Référence : Albright TD, Jessel TM, Kandel ER, Posner MI : Neural Science : A century of Progress and the Mysteries that Remain, Neuron (Supplement) 25(S2): 1-55, 2000.

Cette conférence, dont la réduction a été soulignée par l'auteur lui même, a l'intérêt pour le clinicien de proposer une structure qui fait intervenir l'environnement à différents niveaux : celui, bien entendu de l'événement qui va être mémorisé plus ou moins bien, mais également celui qui va concerner l'expression génétique susceptible de participer à la mémorisation à long terme. Cet environnement est constitué par l'âge, mais aussi par toute une série de facteurs dont chacun peut dresser sa liste.

Une autre conférence pleinière, de Jerald Kay, a souligné l'importance de la psychothérapie du psychiatre et de sa formation, comme s'inscrivant dans une perspective intégrée qui lui donne sa qualité et son efficacité. "L'enseignement de la psychothérapie dans les programmes de formation a été limitée de façon croissante. Pour les praticiens, en l'absence d'évidence scientifique, les organisations de Managed care ont pressé beaucoup de psychiatres a embrasser un modèle clivé de traitement dans lequel le psychiatre est relégué à une fonction de gestion des médicaments tandis que le psychothérapie est souvent effectuée par un professionnel de santé mentale non médecin. Chacune de ces voies est malheureuse car lorsque les psychiatres réalisent un traitement intégré de pharmacothérapie et de psychothérapie, cela les distingue des autres disciplines de santé mentale. De plus, cette pratique offre l'espoir de réduire la tension idéologique dans le champ et une orientation vers un approche du traitement psychiatrique plus compréhensive et intégrée du point de vue neuroscientifique.

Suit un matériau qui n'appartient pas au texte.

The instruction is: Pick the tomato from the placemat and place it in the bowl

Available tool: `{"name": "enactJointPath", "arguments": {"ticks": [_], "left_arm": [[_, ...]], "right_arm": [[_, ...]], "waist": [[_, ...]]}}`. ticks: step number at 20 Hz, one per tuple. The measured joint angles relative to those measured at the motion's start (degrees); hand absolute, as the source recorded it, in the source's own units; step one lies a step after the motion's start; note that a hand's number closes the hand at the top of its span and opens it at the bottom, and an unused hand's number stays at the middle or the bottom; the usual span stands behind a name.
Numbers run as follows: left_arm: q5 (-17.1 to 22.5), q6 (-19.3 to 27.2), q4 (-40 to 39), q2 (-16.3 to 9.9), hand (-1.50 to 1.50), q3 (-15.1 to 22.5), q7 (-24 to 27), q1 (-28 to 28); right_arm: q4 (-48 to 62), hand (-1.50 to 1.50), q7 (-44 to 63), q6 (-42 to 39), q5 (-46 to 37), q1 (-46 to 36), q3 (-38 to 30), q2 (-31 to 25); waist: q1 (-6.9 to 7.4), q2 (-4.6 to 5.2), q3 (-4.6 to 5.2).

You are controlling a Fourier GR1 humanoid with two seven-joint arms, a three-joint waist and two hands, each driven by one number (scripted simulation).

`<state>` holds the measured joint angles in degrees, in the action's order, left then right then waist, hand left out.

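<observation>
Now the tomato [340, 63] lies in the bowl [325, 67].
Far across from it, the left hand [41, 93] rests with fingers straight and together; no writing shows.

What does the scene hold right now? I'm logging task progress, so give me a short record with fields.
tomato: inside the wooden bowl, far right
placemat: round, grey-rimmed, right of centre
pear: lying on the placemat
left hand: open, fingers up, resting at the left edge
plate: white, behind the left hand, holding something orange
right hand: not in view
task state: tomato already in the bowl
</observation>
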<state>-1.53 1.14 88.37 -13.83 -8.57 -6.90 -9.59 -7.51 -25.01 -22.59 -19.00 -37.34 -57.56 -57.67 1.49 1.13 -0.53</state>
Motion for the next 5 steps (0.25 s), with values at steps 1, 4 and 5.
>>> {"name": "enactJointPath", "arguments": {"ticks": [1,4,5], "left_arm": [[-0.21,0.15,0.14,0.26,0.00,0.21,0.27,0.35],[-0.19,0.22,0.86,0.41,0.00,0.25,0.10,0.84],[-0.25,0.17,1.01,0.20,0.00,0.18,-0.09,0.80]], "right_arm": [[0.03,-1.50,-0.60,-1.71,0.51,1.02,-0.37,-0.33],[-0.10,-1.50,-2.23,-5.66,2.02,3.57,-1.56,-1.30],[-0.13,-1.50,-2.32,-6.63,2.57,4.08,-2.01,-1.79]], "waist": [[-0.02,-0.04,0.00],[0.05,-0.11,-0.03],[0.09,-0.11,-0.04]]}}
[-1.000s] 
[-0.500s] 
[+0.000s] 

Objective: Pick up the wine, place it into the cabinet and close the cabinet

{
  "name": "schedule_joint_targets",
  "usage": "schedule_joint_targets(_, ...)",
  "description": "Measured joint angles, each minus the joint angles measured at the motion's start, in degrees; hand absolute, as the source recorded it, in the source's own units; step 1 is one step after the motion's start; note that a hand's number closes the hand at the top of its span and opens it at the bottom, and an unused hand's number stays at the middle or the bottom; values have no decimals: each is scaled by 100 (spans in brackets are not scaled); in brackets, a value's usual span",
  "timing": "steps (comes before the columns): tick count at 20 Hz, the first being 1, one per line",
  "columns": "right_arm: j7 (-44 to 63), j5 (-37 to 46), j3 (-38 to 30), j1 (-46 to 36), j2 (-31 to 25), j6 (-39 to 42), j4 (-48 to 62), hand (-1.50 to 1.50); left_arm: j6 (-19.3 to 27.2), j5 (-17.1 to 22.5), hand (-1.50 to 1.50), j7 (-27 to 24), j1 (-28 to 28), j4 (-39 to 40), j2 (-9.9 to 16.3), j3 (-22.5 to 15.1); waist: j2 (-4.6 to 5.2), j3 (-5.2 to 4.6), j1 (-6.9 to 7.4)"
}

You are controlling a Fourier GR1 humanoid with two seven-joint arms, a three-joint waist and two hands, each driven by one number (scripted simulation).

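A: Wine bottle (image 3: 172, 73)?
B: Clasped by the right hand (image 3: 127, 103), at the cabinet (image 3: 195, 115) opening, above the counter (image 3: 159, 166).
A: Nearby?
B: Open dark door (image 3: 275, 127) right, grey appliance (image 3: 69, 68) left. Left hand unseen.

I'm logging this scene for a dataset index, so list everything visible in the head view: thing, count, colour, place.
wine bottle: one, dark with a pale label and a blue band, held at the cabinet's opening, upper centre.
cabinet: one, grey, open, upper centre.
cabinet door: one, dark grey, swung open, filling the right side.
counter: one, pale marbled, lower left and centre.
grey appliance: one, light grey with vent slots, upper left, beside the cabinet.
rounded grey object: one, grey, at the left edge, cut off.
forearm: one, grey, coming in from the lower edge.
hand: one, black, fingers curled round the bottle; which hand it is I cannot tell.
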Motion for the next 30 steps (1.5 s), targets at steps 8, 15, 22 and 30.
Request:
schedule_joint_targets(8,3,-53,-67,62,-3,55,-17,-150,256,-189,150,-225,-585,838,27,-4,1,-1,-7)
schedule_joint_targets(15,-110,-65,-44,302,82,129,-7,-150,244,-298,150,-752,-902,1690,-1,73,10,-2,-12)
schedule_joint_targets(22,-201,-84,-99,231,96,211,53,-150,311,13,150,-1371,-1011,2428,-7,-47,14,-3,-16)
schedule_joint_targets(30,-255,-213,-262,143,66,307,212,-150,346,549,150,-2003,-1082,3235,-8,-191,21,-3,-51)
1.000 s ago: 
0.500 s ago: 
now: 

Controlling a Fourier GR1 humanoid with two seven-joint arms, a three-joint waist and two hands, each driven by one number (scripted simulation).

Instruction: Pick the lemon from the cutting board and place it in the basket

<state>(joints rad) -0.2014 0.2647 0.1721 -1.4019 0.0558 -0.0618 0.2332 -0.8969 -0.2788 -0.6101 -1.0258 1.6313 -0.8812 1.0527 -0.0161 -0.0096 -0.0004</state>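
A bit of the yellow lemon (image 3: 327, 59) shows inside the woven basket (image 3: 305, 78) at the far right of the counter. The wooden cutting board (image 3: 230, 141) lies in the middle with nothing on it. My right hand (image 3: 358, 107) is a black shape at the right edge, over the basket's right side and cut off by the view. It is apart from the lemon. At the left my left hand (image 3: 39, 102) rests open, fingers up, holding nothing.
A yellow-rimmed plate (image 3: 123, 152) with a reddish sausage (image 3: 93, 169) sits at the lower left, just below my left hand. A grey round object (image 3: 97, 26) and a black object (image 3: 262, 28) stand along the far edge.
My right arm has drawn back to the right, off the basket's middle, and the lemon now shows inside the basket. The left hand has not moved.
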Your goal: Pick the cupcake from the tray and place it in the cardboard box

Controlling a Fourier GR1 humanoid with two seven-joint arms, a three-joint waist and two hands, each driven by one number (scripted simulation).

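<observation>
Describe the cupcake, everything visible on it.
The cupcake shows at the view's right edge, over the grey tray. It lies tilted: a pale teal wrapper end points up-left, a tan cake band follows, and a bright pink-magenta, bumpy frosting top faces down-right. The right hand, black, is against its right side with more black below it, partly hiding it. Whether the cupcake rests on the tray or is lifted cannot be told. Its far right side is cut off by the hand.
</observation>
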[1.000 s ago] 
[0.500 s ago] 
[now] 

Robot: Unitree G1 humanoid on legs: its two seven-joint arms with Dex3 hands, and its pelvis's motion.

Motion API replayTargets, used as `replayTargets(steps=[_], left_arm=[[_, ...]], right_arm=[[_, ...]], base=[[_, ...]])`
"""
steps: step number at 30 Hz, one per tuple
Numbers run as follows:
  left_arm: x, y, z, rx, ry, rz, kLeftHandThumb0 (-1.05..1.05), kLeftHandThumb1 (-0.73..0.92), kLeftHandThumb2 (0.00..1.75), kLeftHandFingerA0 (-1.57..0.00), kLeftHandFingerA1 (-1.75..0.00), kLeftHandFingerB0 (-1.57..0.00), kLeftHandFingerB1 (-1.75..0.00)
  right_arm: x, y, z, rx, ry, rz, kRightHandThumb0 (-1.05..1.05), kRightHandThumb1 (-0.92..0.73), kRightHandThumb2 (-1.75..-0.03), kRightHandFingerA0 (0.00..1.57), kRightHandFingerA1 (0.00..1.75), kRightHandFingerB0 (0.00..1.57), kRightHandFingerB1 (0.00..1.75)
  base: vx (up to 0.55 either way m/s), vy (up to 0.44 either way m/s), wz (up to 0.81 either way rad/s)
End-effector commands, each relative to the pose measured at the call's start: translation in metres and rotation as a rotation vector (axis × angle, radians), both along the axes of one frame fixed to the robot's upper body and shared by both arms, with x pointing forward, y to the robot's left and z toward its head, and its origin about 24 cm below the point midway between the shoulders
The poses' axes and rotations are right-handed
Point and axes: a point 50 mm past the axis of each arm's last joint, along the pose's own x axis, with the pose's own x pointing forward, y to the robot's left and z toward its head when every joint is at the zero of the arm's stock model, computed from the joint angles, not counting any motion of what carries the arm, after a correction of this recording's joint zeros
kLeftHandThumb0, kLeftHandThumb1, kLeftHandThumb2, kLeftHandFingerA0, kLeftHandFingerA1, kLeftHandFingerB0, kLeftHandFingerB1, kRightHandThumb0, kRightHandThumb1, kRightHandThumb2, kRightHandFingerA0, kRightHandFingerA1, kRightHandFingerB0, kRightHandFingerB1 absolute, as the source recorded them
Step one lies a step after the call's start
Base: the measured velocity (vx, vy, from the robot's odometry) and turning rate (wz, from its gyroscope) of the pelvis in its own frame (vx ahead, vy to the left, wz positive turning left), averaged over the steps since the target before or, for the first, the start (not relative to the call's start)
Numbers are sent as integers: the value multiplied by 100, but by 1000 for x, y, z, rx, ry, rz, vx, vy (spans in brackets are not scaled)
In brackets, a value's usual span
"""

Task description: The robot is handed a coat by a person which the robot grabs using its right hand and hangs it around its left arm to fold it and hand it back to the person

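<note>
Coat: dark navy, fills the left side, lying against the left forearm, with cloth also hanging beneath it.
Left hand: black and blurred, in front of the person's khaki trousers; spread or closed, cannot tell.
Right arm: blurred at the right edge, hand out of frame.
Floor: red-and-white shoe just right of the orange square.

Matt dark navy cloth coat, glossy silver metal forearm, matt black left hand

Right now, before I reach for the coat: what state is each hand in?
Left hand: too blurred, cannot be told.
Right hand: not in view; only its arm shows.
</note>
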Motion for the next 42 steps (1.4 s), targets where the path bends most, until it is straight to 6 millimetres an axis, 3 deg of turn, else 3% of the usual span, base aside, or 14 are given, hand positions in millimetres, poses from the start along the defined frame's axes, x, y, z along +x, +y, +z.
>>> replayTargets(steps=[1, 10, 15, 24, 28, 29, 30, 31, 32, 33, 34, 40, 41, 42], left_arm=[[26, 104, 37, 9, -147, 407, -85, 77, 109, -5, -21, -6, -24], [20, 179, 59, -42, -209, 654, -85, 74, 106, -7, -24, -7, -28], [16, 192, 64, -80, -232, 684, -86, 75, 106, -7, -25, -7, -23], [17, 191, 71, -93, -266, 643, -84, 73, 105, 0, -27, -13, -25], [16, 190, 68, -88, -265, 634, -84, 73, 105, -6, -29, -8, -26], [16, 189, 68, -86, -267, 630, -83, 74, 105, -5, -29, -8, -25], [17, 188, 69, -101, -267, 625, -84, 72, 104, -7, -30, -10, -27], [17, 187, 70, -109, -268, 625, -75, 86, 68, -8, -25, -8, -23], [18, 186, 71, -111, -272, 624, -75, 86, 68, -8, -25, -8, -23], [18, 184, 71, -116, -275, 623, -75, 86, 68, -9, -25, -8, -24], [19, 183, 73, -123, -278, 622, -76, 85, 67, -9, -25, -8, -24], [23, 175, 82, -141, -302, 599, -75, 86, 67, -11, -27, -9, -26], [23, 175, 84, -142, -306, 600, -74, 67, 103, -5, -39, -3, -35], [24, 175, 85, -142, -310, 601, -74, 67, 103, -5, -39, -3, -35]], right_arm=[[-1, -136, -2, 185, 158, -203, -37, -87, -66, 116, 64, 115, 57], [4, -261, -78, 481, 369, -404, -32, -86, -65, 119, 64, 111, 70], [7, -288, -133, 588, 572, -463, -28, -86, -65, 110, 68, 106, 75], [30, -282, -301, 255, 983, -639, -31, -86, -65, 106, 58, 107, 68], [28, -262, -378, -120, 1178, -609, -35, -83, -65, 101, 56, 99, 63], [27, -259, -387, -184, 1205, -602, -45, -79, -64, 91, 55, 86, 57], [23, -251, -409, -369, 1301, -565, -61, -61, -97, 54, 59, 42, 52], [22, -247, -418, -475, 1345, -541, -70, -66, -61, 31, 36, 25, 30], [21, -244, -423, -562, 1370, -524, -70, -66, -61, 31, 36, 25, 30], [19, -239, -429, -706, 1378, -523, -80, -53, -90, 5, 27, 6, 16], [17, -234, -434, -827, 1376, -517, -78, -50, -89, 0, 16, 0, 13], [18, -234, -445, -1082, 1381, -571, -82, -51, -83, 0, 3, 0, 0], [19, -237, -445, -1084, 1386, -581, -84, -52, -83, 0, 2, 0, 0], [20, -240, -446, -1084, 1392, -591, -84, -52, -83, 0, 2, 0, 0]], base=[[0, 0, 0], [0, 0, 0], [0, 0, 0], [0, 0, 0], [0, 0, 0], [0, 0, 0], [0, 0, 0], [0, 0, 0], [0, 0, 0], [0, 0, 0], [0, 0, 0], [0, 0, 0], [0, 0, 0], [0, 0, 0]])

Cette conférence a présenté certains aspects de la neurobiologie de la psychothérapie, avec un accent particulier sur les processus de plasticité neuronale dans l'apprentissage et la mémoire. Des études évaluatives de traitement intégré ont été présentées. C'est vraiment une perspective à courte vue pour notre champ d'abandonner la psychothérapie comme outil clinique. Les interventions destinées à renforcer l'éducation à la psychothérapie seront considérées."

Parmi les points soulignés :

Le managed care a minimisé les troubles qui ne sont pas de l'axe I, n'a pas reconnu les troubles subsyndormiques, a sous apprécié les outils de traitement requis.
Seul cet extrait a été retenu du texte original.